Ci svegliamo alle 4 del mattino, a volte alle cinque, poi ci si dedica alle attività subacquee, espletate queste subito la corsa, infine c’è la colazione. Terminata la colazione si passa alla teoria e alle diverse discipline, ad esempio si studia chimica. Dopo queste lezioni c’è il pranzo, e dopo pranzo ci sono attività che prevedono l’utilizzo di armi, tipo: tiro dinamico, tiro selettivo. Alle 16 si termina. Ovviamente c’è poi l’addestramento notturno. 




Ho letto che alcuni militari spesso dicono “ e’ fatica per noi avere una vita normale, perché siamo sempre pronti per partire”; è proprio così?

Bisogna vedere la donna che hai vicino.



Oggi vediamo numerose agenzie di sicurezza, che cosa ne pensa di queste agenzie, sono tutte affidabili, oppure alcune, vendono solo “fumo”?

Alcune sodo affidabili, altre vendono solo “fumo”, devo anche precisare che la sicurezza in Italia non è tutelata dalla pubblica amministrazione.




A suo avviso un contractor può essere definito con questo termine che a molti non piace “mercenario”, una persona che lo fa solo per soldi e gli interessa nulla e nessuno?

Un contractor fa quello che fa per soldi, alcuni hanno però possiedono una certa etica, altri no.



Come lei sa la vicenda di Fabrizio Quattrocchi ha diviso la stampa e l’opinione pubblica italiana, qualcuno la ha definito un eroe, per quella famosa frase, altri lo hanno bollato come un uomo di destra e di  conseguenza come un semplice mercenario in cerca di guadagno, lei si è fatto un’idea del perché abbiano rapito proprio quei quattro italiani?


Le posso dire che quei quattro italiani non sono andati in Iraq tanto per…ma sono stati inviati, la loro capacità operativa ci fa capire che provenivano da un certo ambiente. Ma qui mi fermo….non posso andare oltre.



A suo avviso esiste l’omertà nell’ambiente militare, visti alcuni casi di incidenti dubbi?

Certamente, mi spiego, la mafia non ha forse incentrato la sua struttura gerarchica guardando l’ambiente militare? Cercherò di essere chiaro, se un collega “fa una cazzata” e tu lo denunci, sei un infame.



Lei ha lasciato l’esercito, qualche rimpianto, oppure si tratta di pagina della sua vita che è oramai chiusa?

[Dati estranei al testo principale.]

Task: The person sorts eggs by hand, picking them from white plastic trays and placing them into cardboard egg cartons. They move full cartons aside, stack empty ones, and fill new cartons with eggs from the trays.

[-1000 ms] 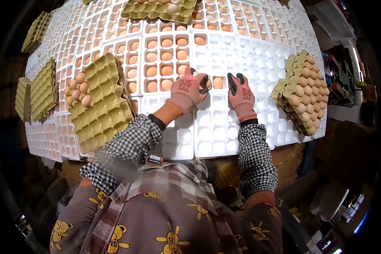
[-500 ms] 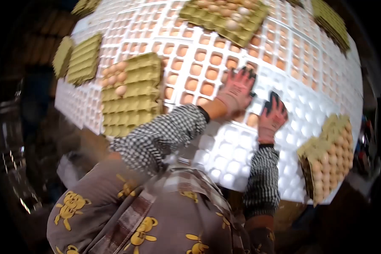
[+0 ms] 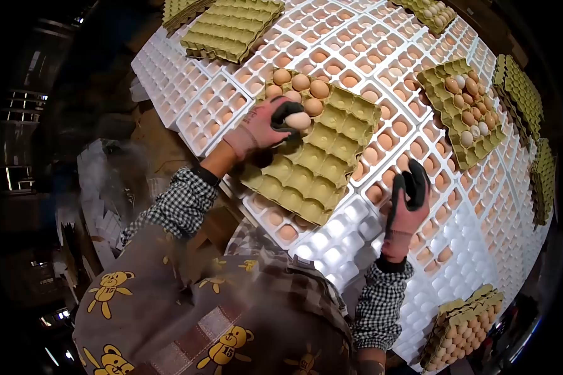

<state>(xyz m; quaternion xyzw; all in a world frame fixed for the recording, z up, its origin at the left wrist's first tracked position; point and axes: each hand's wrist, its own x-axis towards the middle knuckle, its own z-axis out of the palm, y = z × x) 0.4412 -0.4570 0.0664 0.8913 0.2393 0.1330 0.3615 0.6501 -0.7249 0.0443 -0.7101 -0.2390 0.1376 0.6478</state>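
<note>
My left hand, in a pink glove with black fingertips, is closed around a pale egg. It is over the left part of a yellowish-green egg carton tray. Several brown eggs sit in that tray's far-left corner; its other visible cups hold none. My right hand, gloved alike, is over the white plastic egg tray to the right. Its thumb and fingers are curved but apart, with nothing visible between them. Brown eggs lie in white pockets close to its fingertips.
White trays with eggs spread across the surface. Another green tray with eggs lies at the far right. Stacked green trays stand at the far left, and more line the right edge. A tray stack with eggs stands at the near right.
My view has turned left. My left hand has moved from the white trays to the green tray and now holds an egg. My right hand has shifted towards the egg-filled white pockets.
</note>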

E’ una parte della vita chiusa, rimpianti operativi nessuno, mi mancano gli amici, i colleghi non ti “parlano” più come una volta, perché non fai più parte del loro mondo. Per terminare voglio precisare che nel Comsubin non esiste il denigrare un allievo per le sue abitudini personali, quando prendi il basco entri nella famiglia e il resto non conta. Perché siamo, anzi, facevo parte di quella bella famiglia.





Ringraziamo Lorenzo Luserna per questa bella intervista, Lorenzo ha aperto la porta su un mondo che pochi conoscono:  quello delle forze speciali.